In the few weeks since its premiere, HBO and Sam Levinson’s The Idol has become the internet’s favorite show to hate.
Viewers have noticed similarities between Lily Rose-Depp’s lead character, Jocelyn, and famous female pop stars like Britney Spears and Madonna, but recent comparisons with show star and co-creator Abel “The Weeknd” Tesfaye’s ex-girlfriend Selena Gomez have aggravated the existing controversies.
Fans speculate that Tesfaye used Gomez’s life during the 2017 period, during which the two singers were romantically involved, as inspiration for aspects of Depp’s character.
Some similarities viewers noted include the character abruptly canceling a tour and posing nude for an album cover while wearing hospital wristbands, all shown in the show’s opening scene.
Whereas Jocelyn’s struggle centers around her mom’s death, Gomez’s came from a lupus diagnosis and its mental health consequences.
To Martha Mary Santos, a TikTok creator and aspiring writer, the show’s opening struck the similarity.
“Watching as a Selena Gomez fan, it’s almost unsettling in itself,” Santos told the Daily Dot.
Jocelyn’s efforts to rebrand from a child star to a “bad girl” reminded her of Gomez’s Revival era, when the singer first spoke out about mature topics of sensuality and confidence, Santos said.
As a longtime fan who is “very protective” of the former Disney Channel star, she recognized the parallels with Gomez’s public struggles during the singers’ relationship.
“I feel like everyone should know that The Weeknd is exploiting Selena Gomez’s real-life trauma for his new controversial HBO show The Idol,” another creator said in a video.
@pattypopculture The 7 BIGGEST clues #TheIdol ♬ original sound – Patty
“I blame the whole writers’ strike on this show,” they added.
Since May 2, the Writers Guild of America—the union representing 11,500 screenwriters in TV, movies, and other forms of entertainment—has been on strike over disputes regarding pay and labor conditions. The strike is expected to set back TV filming schedules until an agreement is reached between the union and major studios.
HBO declined to provide comment about the controversy surrounding The Idol.
Tesfaye said a lot of Jocelyn’s character was “definitely inspired” by his experiences and the experiences of other artists he has witnessed at a press conference at the Cannes Film Festival. At the same time, Levinson added that the show was “not trying to tell a story about any particular pop star.”
Depp also told Entertainment Tonight that the team “actually drew from a lot of other influences that are not pop stars.”
“I just think it is telling that when you watch this show, you’re reminded of real-life artists,” Beverly Keel, the dean of Middle Tennessee State University’s College of Media and Entertainment, told the Daily Dot.
Keel said the show was “certainly reminiscent of things I’ve heard about the industry,” noting its notoriety for taking advantage of young women and people of color. She said the hopeful young people starting work in entertainment sometimes feel like they must tolerate abusive treatment to achieve their dreams.
“It makes it ripe to have a position where these young women can be molded or abused,” Keel said.
She found the show’s depiction of the lead character’s experiences hard to watch despite reading reviews that warned of the dark and disturbing nature of the show.
“No one except the artists knows the toll it takes to get up on that show, get up on that stage, perform that show, live life in the public eye, and be subjected to all that judgment,” she said.
Controversy has surrounded the show since before it premiered. Earlier this year, a Rolling Stone report alleging various issues on the set of the show shocked audiences, even eliciting a response from Tesfaye himself.

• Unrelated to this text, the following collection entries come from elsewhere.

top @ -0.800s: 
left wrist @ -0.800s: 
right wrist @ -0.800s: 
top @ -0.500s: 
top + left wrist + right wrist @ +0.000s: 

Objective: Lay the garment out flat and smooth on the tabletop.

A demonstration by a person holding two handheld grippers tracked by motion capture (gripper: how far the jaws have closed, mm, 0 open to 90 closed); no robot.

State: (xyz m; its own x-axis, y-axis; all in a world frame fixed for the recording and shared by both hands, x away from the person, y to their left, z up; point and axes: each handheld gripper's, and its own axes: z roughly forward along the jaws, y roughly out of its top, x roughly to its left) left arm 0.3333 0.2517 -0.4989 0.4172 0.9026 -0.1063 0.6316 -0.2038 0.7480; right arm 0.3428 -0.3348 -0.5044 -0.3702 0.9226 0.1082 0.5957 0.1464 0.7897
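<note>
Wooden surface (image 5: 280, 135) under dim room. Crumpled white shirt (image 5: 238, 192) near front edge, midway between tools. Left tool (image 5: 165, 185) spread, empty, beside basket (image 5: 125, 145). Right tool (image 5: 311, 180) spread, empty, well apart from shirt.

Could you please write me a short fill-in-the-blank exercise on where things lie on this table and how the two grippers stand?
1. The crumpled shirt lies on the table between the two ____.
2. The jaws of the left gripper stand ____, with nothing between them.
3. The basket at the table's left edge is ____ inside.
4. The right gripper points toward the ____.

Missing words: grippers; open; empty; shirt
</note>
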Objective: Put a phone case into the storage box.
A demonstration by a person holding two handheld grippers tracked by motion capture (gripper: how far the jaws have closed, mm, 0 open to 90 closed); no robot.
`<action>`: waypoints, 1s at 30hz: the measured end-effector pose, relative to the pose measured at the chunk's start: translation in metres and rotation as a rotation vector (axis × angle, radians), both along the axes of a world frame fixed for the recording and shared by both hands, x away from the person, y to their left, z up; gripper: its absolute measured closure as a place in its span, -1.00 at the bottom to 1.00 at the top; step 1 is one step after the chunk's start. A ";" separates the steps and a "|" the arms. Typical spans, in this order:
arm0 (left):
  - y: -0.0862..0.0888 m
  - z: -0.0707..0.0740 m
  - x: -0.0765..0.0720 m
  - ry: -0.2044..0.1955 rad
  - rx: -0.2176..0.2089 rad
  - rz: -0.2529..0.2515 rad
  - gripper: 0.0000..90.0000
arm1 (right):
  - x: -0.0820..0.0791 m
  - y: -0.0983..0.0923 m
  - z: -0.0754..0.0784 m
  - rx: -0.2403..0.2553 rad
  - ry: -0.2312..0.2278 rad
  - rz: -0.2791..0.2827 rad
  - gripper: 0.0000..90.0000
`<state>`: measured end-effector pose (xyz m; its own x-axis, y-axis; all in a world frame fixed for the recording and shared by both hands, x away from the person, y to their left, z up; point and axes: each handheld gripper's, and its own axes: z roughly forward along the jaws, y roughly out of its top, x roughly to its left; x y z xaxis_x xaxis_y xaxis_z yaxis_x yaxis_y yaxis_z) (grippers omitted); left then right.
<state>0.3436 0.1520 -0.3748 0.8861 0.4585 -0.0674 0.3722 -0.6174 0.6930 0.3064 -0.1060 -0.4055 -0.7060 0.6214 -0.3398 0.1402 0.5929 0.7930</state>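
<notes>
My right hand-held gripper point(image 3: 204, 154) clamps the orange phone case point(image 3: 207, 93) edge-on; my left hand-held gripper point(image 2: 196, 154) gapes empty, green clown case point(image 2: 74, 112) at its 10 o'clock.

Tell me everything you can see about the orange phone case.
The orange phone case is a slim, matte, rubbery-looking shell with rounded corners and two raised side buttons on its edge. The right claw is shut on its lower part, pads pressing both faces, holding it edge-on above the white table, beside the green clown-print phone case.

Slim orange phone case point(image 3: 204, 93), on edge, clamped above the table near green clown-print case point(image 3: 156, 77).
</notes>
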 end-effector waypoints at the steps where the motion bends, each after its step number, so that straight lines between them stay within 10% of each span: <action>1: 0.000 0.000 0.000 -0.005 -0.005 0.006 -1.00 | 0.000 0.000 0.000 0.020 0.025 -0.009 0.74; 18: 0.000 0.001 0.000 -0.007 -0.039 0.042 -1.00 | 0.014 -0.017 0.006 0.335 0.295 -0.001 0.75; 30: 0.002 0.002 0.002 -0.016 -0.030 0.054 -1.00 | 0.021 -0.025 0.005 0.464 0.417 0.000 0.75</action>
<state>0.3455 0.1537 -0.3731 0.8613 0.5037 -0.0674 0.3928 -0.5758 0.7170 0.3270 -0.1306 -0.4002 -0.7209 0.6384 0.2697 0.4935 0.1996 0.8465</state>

Based on production members’ testimonies, the report claimed the show had “gone wildly, disgustingly off the rails.” The singer responded to the backlash by quote-tweeting the article with a clip from the show where his and Depp’s characters call the legacy publication irrelevant.
While the show initially set out to critique the toxic and exploitative side of the industry, some viewers have found it glamorizes celebrity life instead.

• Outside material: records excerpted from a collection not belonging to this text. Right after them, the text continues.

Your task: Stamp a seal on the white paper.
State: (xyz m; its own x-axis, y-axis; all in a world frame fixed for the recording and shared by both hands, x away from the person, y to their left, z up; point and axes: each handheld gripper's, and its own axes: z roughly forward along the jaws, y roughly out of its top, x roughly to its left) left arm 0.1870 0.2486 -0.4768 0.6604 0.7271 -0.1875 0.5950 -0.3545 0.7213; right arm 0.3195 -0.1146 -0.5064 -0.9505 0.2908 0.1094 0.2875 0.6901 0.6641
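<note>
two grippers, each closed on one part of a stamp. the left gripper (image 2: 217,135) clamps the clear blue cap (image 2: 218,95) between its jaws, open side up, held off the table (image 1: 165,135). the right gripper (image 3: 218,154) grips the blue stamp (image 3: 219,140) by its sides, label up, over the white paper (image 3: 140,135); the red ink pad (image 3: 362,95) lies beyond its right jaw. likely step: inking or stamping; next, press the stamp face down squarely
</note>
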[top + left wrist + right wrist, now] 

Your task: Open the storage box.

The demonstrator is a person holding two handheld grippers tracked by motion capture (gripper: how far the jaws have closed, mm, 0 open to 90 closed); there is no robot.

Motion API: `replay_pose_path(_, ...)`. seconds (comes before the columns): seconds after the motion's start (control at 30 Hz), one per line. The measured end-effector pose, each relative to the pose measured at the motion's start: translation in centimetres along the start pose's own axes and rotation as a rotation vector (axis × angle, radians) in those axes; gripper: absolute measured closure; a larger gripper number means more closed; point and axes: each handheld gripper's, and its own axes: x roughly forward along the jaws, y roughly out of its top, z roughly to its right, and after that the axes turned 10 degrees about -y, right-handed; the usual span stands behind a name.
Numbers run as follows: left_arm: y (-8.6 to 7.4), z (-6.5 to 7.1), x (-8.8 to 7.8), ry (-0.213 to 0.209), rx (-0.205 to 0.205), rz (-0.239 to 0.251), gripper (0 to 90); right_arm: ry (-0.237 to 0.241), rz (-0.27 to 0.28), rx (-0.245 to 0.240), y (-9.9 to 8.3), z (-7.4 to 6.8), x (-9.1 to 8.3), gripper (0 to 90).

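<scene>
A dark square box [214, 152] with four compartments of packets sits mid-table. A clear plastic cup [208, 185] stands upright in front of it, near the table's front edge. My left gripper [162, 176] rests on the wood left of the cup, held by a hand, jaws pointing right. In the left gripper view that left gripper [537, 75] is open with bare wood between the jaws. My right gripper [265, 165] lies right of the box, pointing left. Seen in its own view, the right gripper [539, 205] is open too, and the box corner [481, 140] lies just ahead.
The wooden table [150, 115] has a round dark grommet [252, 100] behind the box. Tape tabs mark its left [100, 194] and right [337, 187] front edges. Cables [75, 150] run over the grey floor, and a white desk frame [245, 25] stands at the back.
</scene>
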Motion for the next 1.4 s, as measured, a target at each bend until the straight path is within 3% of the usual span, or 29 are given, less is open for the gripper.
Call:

A production member for the show even told Rolling Stone that “it went from satire to the thing it was satirizing.”
Clinical psychologist and Joy from Fear author Carla Manly told the Daily Dot she worries about the show’s portrayal of the objectification and dehumanization of women.
“We’re in danger of raising yet another generation where the norm is disrespect and devaluation rather than respect and decency,” she said. “[The Idol] really reflects some of the worst aspects of humanity and celebrity and, not that we want to shy away from reality, but we don’t want to glamorize it and make it something so sexy and appealing that people actually find it really entertaining, rather than abhorrent.”
Regarding the comparisons to Gomez’s real experiences, Manly also worried that “if somebody is suffering from mental health issues, to have those issues portrayed by another person can be really damaging.”
Gomez’s team did not immediately respond to the Daily Dot’s request for comment via email.